So, to get 2012 off to an interesting start, I decided to try spending a week as a vegan. Why did I embrace this particular challenge? Well, several years ago I was a vegetarian, a move that was sparked by my loose adherence to Buddhism. I found at that time that giving up meat wasn’t as bad as I thought it would be, and it did inspire some permanent changes to my diet. I still frequently eat meat substitutes, like veggie “sausage,” and often substitute soy products for ground beef in recipes. When I do buy meat, I try to be more conscious of where it comes from, what it’s being fed, how it’s raised, and the like.
Ultimately, though, I fell off the veggie bandwagon because I felt my options were too limited. At the time, I lived in Rochester, New York, and while cooking vegetarian at home wasn’t a problem (thanks largely to the amazing array of options at Wegmans grocery stores), I found that many of my favorite restaurants had limited vegetarian options, and I felt guilty about inconveniencing friends and narrowing our choices when we went out.
I now live in Tucson, Arizona, a much more veggie-friendly town. When the New York Times published this feature last week encouraging folks to adopt semi-veganism, it got me thinking: Within a few blocks of my home I have a sushi restaurant with a vegan menu, an Indian restaurant with extensive vegetarian (though perhaps not vegan) offerings, and an all-vegan restaurant that I’ve been meaning to try for years. Plus there are all the great offerings at grocery stores like Sunflower, Whole Foods, and even my local Albertsons has a decent selection of meat-free items. It seemed like there would be no excuse not to go vegetarian again. In fact, it would be easy. Almost too easy. So what if I decided to make it more of a challenge and eat vegan for a week? I know other non-meat products like eggs also raise ethical concerns, and the concept of becoming totally cruelty-free seemed like a noble idea. Plus, after a hectic fall semester where I made a lot of poor food choices, this would be an ideal way to get back in the habit of thinking about what I eat. The decision was made, but only one lingering question remained: Can I survive a week without cheese?
I spent my New Year’s Eve Day reading the labels on food in my fridge and my pantry. Whatever didn’t pass muster got dismissed to the shelf of verboten items or to the crisper drawer of doom. (Out of sight, out of mind, right?) Sadly, my entire freezer was a crisis zone, filled with frozen meats, tempting ice cream bars, and even my Morningstar Farms veggie sausage patties, which contain egg whites. Sorting the good from the bad required some time and some research. For example, it surprised me at first to learn that many beers are not vegan. Two main concerns are the use of honey, which seemed to make sense, and the use of bone char in filtering sugar.
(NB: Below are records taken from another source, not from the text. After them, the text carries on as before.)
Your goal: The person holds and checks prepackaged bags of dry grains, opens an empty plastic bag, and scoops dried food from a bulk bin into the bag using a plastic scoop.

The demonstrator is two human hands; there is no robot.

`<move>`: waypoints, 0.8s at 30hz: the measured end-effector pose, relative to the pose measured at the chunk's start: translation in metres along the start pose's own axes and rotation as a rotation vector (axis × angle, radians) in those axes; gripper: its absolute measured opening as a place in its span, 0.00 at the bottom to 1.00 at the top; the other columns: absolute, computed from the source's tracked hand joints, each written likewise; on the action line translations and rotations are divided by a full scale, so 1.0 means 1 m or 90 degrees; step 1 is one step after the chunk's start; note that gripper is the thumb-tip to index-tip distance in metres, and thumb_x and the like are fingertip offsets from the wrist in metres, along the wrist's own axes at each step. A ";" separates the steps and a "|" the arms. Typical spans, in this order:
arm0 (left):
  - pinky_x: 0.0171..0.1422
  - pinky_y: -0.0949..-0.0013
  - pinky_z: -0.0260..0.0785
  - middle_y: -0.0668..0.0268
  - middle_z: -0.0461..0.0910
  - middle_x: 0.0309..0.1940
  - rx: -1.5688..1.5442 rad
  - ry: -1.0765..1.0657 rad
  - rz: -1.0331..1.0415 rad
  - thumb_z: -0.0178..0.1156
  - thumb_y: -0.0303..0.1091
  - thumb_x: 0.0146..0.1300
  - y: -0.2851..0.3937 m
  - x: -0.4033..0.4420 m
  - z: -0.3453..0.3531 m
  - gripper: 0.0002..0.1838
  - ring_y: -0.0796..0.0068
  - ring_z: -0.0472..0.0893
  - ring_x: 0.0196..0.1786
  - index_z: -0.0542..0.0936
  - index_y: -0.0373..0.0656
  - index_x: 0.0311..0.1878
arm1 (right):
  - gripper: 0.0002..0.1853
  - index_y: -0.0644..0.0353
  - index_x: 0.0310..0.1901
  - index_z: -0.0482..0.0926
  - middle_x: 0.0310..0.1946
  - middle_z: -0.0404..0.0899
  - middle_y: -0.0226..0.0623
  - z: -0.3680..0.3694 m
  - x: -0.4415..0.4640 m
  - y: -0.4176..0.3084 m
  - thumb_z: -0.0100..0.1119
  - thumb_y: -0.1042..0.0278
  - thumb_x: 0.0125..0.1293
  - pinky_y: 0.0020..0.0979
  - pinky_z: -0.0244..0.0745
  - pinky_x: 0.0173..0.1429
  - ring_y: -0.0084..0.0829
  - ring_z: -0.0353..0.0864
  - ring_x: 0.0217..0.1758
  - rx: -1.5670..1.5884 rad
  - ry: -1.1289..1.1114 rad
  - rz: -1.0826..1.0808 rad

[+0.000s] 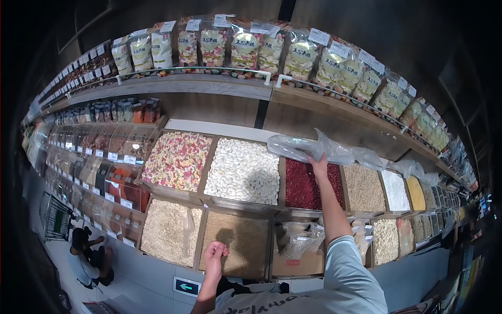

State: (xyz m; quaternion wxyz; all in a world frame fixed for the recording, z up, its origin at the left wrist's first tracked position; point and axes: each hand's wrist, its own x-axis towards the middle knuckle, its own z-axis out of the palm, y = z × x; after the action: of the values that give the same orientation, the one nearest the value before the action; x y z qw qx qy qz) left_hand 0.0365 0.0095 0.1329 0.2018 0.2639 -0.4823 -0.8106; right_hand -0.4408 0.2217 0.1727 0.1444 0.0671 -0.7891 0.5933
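Note:
My right hand [318, 165] reaches over a bin of dark red beans [301, 183] at the back row. Its fingers are closed on a clear plastic sheet [293, 146], which lies bunched along the back edge of the bins. Low in front of me, my left hand [214, 255] is curled into a loose fist, with nothing showing in it. It hovers above the near edge of a bin of brown grain [235, 238]. White beans [241, 170] fill the bin left of the red ones.
Mixed pink and cream flakes [177, 159], pale oats [166, 227] and tan grain [363, 186] fill other bins. Packaged bags [303, 55] line the shelf above. A box of bagged goods [298, 243] stands in the front row. A person [90, 259] crouches at left near a cart [56, 220].

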 end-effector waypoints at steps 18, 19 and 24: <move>0.44 0.75 0.67 0.70 0.75 0.29 0.081 -0.139 -0.007 0.53 0.27 0.72 0.053 0.065 -0.103 0.06 0.82 0.74 0.35 0.75 0.40 0.36 | 0.15 0.62 0.47 0.80 0.40 0.82 0.54 0.073 -0.054 -0.054 0.61 0.67 0.59 0.50 0.78 0.48 0.59 0.82 0.43 -0.622 -0.150 -0.087; 0.44 0.76 0.67 0.70 0.75 0.29 0.093 -0.125 -0.010 0.53 0.27 0.71 0.053 0.060 -0.106 0.06 0.82 0.74 0.35 0.75 0.40 0.36 | 0.13 0.61 0.45 0.81 0.39 0.82 0.55 0.073 -0.042 -0.053 0.60 0.70 0.58 0.50 0.78 0.48 0.59 0.82 0.44 -0.536 -0.063 -0.100; 0.45 0.76 0.68 0.70 0.76 0.29 0.117 -0.103 0.020 0.53 0.27 0.71 0.057 0.053 -0.134 0.05 0.82 0.74 0.35 0.75 0.40 0.37 | 0.14 0.66 0.46 0.80 0.37 0.83 0.54 0.081 0.013 -0.065 0.62 0.71 0.59 0.48 0.77 0.50 0.58 0.82 0.43 -0.421 0.038 -0.260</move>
State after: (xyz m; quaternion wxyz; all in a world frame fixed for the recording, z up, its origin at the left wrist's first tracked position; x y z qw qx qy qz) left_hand 0.0830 -0.1376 0.1187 0.1497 0.2078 -0.5733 -0.7783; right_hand -0.4470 0.1263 0.2158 0.2966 0.1555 -0.9035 0.2674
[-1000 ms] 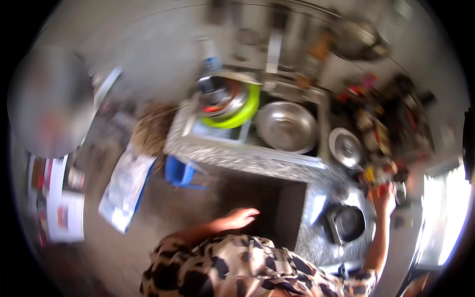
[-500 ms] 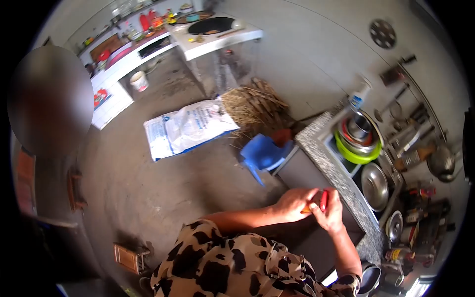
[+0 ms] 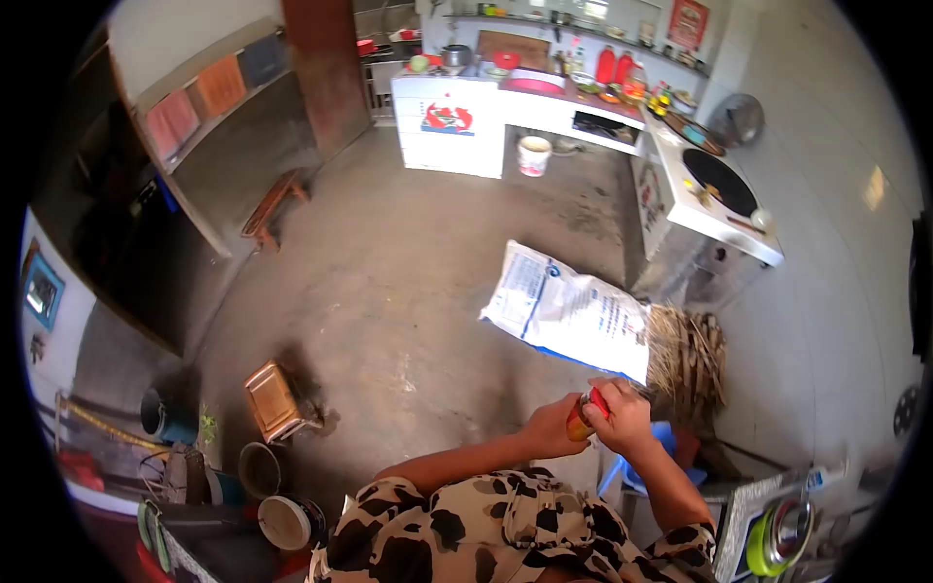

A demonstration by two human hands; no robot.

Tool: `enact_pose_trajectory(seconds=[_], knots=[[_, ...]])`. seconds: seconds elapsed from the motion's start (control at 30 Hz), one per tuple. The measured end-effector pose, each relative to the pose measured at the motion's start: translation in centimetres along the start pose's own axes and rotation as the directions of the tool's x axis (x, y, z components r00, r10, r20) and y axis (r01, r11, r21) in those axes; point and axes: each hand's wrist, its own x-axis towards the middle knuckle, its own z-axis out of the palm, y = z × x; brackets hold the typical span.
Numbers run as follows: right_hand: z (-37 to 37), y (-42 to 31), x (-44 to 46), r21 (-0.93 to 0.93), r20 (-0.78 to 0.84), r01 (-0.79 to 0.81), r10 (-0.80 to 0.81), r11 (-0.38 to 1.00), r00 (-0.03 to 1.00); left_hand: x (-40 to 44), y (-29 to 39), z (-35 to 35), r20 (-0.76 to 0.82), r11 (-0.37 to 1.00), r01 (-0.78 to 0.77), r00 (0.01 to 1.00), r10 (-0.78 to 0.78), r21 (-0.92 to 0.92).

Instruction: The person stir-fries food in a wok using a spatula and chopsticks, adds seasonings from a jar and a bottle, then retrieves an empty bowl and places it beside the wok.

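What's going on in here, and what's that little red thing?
Someone is holding a small container with a red top in both hands. The left hand is around its orange-coloured body, and the right hand is at the red top. I can't tell what is inside. On the floor past the hands lies a white and blue sack, with a pile of straw and sticks at one end.
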Motion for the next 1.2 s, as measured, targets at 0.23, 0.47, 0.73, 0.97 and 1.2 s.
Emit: enact_pose_trajectory(seconds=[0.23, 0.47, 0.73, 0.97, 1.2], knots=[[5.6, 3.9, 13.4, 0.158, 0.055, 0.194, -0.205, 0.968, 0.977, 7.7, -5.2, -7.8, -0.103, 0.999, 0.042, 0.994, -0.044, -0.020], [9.1, 6.3, 29.8, 0.235, 0.031, 0.330, -0.346, 0.914, 0.938, 17.6, -9.2, -18.6, -0.148, 0.997, 0.072, 0.987, -0.066, 0.041], [18.0, 6.9, 46.8, 0.305, 0.142, 0.450, -0.507, 0.840, 0.850, 25.2, -13.6, -32.1, -0.184, 0.975, 0.152, 0.966, -0.181, -0.164], [21.6, 6.2, 61.9, 0.380, 0.089, 0.445, -0.510, 0.811, 0.855, 35.4, -21.5, -48.4, 0.368, 0.904, 0.242, 0.924, -0.103, -0.353], [22.3, 11.4, 72.6, 0.521, -0.101, 0.301, -0.292, 0.799, 0.951, 49.8, -22.0, -56.4, 0.577, 0.823, 0.281, 0.814, 0.069, -0.494]])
Happily, Barnivore.com makes it easy to find out if your beer, wine, or liquor is vegan. This site seems quite extensive and well-researched, with multiple sources cited for each beer I checked on the list. Happily, some of my favorites like Blue Moon and all of the New Belgium beers are vegan. Many Sam Adams brews also pass muster, but it turned out the one Cherry Wheat I had in my variety pack was made with honey and would have to be benched.
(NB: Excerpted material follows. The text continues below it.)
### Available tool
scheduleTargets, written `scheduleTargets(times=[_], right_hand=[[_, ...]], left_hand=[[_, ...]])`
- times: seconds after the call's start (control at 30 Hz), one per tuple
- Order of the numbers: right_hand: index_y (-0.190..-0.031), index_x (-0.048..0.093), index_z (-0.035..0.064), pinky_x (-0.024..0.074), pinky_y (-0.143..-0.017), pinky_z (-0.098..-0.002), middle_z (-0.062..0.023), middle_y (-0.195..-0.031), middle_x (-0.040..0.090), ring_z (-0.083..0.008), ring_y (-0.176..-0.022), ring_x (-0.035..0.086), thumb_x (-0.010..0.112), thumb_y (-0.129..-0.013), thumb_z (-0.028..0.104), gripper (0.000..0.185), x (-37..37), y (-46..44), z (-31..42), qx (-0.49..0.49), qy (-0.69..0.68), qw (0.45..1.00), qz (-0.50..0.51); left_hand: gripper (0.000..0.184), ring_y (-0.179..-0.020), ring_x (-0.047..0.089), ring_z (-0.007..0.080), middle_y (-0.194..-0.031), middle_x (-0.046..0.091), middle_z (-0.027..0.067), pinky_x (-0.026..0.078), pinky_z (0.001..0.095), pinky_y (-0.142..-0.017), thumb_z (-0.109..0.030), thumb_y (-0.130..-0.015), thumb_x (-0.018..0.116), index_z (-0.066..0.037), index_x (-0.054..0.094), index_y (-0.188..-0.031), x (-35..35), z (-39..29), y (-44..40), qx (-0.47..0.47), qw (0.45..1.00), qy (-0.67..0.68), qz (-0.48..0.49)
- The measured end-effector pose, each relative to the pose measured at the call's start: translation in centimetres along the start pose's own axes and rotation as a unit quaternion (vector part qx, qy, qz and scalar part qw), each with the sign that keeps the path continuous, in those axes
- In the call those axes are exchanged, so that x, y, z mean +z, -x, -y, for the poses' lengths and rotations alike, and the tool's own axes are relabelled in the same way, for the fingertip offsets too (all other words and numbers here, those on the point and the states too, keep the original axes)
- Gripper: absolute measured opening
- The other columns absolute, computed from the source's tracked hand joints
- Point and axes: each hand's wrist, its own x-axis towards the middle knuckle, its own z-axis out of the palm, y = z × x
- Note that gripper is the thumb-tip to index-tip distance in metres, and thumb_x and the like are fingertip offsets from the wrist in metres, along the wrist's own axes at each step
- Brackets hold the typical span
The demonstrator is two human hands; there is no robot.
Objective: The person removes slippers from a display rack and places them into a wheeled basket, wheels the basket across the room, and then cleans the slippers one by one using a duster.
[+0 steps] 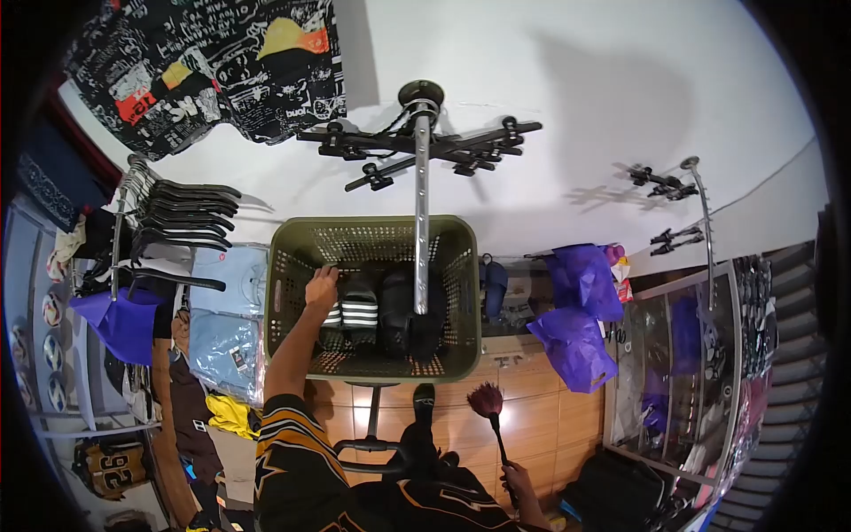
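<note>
Grn bskt (pixel 460 293) carries striped slides (pixel 359 316) w/ blk items (pixel 399 306) alongside.

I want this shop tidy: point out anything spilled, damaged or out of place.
I see no clear spill or damage. The yellow bundle, at the picture's lower left, looks untidy: it lies crumpled beside the flat, bagged blue clothes.

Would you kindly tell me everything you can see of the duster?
The duster has a bushy, dark reddish-purple head, feathery or fibrous-looking, on a slim black handle. The right hand grips the handle, and the duster slants in the view, head away from the hand, with the floor behind it. Nothing else visibly touches it.
</note>
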Motion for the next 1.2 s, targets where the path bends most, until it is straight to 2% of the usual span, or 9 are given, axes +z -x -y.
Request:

After doing my preliminary research, I thought about menus for the week. Some meals are less of a challenge than others. I often eat meatless breakfasts, so few changes to my shopping list were needed in that respect. Lunches were a bit more of a challenge, but I tend to eat a lot of soup at this time of year, and that lent itself well to modification. Dinner, though, I expect to be a stumbling block. While there are a handful of vegan-friendly dinners in my usual repertoire, like pasta dishes and veggie tacos, getting through a week without becoming repetitive would require breaking out of my comfort zone. I won’t spoil the surprises ahead, but after some consideration and Internet research, I think I have figured it out. I made my shopping list and headed to the grocery store. I didn’t quite find everything that I wanted, and I spent much more time and money in the store than I do in an average week, but I convinced myself that perhaps it’s to be expected that a new food paradigm requires an initial investment. My hope is that it will be an investment that offers a payoff, ethically and in terms of well being.